→ **Instructions for the task**:
Without the pictures, output all of the data exactly.

→ **Dataset section**:
.....

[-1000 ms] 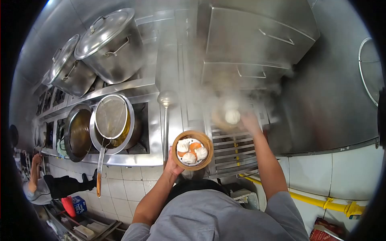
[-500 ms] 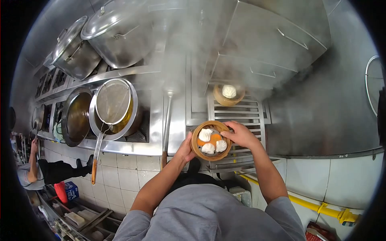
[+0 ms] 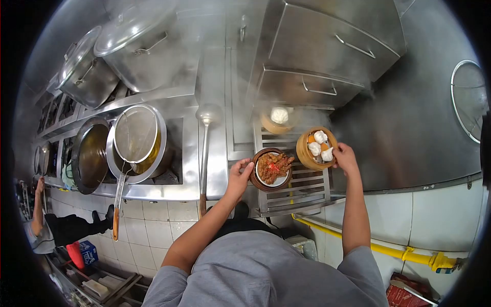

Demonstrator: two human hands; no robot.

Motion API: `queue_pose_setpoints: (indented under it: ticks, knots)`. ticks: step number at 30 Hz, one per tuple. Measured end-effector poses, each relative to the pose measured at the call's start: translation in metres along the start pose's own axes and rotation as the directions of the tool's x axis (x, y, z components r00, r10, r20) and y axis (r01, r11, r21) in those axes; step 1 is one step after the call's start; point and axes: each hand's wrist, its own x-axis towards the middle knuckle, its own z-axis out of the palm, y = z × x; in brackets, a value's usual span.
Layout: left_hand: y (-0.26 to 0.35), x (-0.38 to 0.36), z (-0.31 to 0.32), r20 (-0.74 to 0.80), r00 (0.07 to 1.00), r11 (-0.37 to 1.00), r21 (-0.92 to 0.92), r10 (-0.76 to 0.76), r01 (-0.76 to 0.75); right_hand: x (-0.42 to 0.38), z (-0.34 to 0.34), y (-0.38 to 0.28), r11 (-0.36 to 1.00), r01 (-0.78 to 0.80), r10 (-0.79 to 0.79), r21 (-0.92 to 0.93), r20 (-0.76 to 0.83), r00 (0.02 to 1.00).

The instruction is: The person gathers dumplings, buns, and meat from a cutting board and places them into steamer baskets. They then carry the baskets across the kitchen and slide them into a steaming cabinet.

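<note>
My left hand (image 3: 239,178) is at the left rim of a dark round basket of reddish-brown food (image 3: 273,169), its fingers closed on the edge. To the right, my right hand (image 3: 346,158) grips the right side of a light bamboo basket (image 3: 305,152) with several white dumplings on orange slices. The two baskets are side by side over the slatted metal rack (image 3: 319,181). Behind them, another bamboo basket (image 3: 276,126) holds a white bun (image 3: 280,115), partly veiled by steam.
A steel cabinet (image 3: 327,46) stands behind the rack. At left are a long-handled ladle (image 3: 204,148), a strainer (image 3: 135,134) over an oil pot, a wok (image 3: 93,156) and large lidded pots (image 3: 148,56). Another person (image 3: 38,233) stands far left.
The dumpling basket has moved right in my right hand, away from my left hand. The basket of reddish-brown food now shows at my left hand. Steam around the cabinet has thinned.
</note>
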Motion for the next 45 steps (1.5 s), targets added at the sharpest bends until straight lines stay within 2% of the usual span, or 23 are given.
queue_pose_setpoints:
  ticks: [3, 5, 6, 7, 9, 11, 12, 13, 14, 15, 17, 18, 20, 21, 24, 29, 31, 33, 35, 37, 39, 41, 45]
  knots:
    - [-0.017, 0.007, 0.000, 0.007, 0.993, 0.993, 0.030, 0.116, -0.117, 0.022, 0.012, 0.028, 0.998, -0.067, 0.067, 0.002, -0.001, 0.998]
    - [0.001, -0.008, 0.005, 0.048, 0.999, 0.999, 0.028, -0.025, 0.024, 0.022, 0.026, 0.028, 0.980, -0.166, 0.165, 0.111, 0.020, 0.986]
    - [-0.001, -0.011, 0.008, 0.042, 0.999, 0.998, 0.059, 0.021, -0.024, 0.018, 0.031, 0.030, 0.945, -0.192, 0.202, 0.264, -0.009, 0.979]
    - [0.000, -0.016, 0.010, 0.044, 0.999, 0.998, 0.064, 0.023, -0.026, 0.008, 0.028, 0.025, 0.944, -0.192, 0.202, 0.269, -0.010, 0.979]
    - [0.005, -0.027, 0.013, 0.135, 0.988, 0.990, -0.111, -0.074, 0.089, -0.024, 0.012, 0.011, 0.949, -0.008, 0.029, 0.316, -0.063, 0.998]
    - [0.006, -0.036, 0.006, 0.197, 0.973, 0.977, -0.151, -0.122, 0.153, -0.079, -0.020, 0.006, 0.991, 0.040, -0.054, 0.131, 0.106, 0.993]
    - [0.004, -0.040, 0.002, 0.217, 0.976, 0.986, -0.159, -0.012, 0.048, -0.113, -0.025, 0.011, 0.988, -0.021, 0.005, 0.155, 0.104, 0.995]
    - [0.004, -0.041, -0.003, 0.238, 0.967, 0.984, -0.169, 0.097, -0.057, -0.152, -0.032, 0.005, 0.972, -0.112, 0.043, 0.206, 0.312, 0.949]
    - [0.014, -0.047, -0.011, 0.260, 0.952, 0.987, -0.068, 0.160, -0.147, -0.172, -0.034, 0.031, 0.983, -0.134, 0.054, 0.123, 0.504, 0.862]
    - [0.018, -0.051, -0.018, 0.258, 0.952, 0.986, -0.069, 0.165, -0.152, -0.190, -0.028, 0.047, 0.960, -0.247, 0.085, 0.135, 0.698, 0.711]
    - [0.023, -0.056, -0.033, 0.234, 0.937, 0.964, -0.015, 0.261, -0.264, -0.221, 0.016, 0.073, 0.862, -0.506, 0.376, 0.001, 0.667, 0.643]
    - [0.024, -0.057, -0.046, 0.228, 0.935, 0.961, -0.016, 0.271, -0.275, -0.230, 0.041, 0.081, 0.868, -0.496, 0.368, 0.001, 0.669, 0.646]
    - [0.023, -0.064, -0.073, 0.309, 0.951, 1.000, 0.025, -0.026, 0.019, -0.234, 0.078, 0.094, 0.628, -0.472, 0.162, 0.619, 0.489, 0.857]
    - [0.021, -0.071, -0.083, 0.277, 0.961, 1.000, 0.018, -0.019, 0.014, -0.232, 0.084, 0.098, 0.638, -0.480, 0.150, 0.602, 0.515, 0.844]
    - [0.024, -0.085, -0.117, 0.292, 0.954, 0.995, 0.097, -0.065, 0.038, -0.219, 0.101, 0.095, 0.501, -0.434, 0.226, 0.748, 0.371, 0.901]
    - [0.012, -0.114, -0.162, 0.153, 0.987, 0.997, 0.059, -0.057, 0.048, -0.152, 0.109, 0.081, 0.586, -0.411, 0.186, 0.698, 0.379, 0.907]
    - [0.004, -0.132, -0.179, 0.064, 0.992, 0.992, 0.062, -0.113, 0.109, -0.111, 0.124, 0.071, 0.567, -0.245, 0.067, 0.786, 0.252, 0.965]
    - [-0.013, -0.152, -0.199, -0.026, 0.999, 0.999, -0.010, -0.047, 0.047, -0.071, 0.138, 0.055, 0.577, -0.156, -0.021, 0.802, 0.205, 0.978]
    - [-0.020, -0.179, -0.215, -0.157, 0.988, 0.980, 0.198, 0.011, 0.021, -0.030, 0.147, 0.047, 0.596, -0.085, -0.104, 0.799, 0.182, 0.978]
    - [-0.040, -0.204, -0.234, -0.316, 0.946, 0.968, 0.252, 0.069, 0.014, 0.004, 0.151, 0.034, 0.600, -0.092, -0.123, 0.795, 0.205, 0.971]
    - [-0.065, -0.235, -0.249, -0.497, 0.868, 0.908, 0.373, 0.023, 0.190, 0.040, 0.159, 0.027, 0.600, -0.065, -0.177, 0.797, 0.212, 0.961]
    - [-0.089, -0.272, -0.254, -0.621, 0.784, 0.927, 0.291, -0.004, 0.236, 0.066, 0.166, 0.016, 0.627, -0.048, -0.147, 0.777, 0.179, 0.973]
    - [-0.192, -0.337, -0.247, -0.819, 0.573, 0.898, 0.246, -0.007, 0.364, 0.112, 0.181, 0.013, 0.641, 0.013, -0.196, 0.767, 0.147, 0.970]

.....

→ **Finished exercise**:
[-1000 ms] 
[-500 ms] 
[+0 ms] 

Demonstrator: two human hands; no robot.

Motion API: `queue_pose_setpoints: (indented under it: ticks, knots)`. ticks: step number at 30 Hz, one per tuple. Measured end-effector poses, each relative to the pose measured at the call's start: translation in metres along the start pose's own axes and rotation as the directions of the tool's x axis (x, y, z components r00, r10, r20) and y axis (r01, r11, r21) in those axes; step 1 is one step after the call's start; point and axes: each hand's wrist, its own x-axis towards the middle knuckle, its own z-axis out of the palm, y = z × x; in brackets, a value's usual span.
Layout: left_hand: y (-0.26 to 0.35), x (-0.38 to 0.36), z (-0.31 to 0.32), r20 (-0.74 to 0.80), r00 (0.07 to 1.00), r11 (-0.37 to 1.00), r21 (-0.92 to 0.92), r10 (-0.76 to 0.76), r01 (-0.76 to 0.75); right_hand: x (-0.42 to 0.38), z (-0.34 to 0.34), y (-0.38 to 0.28), r11 (-0.36 to 1.00), r01 (-0.78 to 0.80), r10 (-0.79 to 0.79), r21 (-0.92 to 0.93), r20 (-0.76 to 0.83), r00 (0.02 to 1.00).

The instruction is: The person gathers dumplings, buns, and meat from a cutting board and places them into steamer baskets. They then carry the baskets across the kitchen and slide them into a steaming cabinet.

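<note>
My left hand (image 3: 239,178) is at the left rim of a dark round basket of reddish-brown food (image 3: 273,169), its fingers closed on the edge. To the right, my right hand (image 3: 346,158) grips the right side of a light bamboo basket (image 3: 305,152) with several white dumplings on orange slices. The two baskets are side by side over the slatted metal rack (image 3: 319,181). Behind them, another bamboo basket (image 3: 276,126) holds a white bun (image 3: 280,115), partly veiled by steam.
A steel cabinet (image 3: 327,46) stands behind the rack. At left are a long-handled ladle (image 3: 204,148), a strainer (image 3: 135,134) over an oil pot, a wok (image 3: 93,156) and large lidded pots (image 3: 148,56). Another person (image 3: 38,233) stands far left.
The dumpling basket has moved right in my right hand, away from my left hand. The basket of reddish-brown food now shows at my left hand. Steam around the cabinet has thinned.
</note>
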Motion for the next 45 steps (1.5 s), targets added at the sharpest bends until straight lines stay within 2% of the usual span, or 23 are given.
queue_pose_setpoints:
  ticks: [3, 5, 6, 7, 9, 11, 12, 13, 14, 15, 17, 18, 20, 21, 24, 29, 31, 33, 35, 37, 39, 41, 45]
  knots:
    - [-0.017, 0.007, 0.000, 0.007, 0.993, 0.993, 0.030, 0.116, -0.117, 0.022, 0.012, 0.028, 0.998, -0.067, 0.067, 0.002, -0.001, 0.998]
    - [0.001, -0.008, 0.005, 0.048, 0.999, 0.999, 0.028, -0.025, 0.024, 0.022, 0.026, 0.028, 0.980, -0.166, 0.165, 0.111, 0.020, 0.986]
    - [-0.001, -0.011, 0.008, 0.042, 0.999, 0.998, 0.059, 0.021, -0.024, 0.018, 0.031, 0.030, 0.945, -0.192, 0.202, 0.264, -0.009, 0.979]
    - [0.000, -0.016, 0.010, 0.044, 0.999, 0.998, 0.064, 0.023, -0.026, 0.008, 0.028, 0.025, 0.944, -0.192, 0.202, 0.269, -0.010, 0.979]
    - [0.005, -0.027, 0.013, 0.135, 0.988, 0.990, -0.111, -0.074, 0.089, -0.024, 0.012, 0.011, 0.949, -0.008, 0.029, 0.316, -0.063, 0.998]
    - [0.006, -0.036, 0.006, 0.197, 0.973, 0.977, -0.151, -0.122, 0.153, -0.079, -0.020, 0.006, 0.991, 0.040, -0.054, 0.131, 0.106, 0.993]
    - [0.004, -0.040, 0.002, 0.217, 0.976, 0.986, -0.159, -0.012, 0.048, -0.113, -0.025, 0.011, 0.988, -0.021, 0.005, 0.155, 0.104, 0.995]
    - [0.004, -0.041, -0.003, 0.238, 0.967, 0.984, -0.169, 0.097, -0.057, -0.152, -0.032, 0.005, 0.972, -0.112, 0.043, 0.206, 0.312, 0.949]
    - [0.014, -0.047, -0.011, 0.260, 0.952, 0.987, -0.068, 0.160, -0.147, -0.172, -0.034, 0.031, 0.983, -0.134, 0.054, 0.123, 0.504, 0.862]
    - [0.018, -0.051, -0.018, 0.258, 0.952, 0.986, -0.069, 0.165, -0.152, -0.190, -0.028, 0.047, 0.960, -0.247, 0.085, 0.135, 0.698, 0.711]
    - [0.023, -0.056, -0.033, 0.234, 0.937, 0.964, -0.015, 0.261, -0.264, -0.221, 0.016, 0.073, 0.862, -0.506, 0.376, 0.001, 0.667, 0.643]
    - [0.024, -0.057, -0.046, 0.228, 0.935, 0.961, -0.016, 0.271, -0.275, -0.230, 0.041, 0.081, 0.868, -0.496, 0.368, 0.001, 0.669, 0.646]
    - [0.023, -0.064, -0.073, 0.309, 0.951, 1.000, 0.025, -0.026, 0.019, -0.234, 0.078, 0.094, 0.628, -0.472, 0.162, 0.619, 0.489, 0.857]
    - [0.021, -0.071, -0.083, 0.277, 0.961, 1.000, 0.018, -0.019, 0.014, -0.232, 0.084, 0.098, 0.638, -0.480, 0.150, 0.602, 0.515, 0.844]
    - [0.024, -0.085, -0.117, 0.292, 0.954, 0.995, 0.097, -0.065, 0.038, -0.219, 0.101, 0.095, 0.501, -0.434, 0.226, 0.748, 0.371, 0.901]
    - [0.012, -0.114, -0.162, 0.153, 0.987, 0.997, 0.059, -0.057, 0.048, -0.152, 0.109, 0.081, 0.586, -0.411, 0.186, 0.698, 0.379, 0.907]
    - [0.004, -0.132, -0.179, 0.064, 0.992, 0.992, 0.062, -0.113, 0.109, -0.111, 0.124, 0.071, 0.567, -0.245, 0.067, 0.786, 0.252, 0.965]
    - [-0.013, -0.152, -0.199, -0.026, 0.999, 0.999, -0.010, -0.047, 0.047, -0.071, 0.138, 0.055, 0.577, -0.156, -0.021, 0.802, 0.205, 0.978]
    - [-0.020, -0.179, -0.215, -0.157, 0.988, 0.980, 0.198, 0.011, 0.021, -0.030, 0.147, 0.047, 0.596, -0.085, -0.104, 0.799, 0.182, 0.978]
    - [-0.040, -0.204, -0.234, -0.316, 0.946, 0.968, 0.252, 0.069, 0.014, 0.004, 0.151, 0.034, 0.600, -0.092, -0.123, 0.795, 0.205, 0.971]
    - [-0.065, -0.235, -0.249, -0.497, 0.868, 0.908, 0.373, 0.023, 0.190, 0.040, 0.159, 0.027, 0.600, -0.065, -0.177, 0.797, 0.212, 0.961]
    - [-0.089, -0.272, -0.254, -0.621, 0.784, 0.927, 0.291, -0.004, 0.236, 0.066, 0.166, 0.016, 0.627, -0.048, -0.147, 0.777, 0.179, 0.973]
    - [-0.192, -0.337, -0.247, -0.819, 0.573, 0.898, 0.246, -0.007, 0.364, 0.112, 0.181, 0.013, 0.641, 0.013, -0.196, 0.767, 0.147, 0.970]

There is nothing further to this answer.